··· Collected material ···
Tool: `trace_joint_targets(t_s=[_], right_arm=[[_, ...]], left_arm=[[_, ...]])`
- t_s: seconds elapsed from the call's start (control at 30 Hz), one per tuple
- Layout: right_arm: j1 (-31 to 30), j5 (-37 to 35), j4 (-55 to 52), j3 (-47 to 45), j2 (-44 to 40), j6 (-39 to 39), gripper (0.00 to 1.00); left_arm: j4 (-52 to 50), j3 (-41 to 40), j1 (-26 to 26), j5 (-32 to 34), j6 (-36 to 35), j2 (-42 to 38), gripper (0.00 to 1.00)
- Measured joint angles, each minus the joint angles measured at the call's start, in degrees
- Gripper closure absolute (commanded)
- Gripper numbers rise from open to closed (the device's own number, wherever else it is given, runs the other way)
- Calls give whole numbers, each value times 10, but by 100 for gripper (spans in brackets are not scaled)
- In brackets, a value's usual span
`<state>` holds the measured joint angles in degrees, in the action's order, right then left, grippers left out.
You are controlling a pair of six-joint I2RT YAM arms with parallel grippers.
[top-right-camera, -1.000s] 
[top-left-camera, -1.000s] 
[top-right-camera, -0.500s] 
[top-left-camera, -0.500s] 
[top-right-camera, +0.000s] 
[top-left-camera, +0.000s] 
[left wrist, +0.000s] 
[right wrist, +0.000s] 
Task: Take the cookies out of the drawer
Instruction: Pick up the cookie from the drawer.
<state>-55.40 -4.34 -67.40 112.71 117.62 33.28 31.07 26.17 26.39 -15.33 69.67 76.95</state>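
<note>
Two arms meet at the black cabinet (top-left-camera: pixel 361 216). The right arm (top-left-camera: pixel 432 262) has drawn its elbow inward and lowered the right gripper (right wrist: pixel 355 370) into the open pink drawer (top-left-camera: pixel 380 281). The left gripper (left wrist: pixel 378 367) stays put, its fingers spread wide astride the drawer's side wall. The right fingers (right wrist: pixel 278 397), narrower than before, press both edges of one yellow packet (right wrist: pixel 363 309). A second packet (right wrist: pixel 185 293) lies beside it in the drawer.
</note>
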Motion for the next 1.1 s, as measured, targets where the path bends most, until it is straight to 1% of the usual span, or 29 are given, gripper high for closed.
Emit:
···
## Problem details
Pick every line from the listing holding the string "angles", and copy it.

## Answer space
- Measured joint angles, each minus the joint angles measured at the call's start, in degrees
`<state>` holds the measured joint angles in degrees, in the action's order, right then left, grippers left out.

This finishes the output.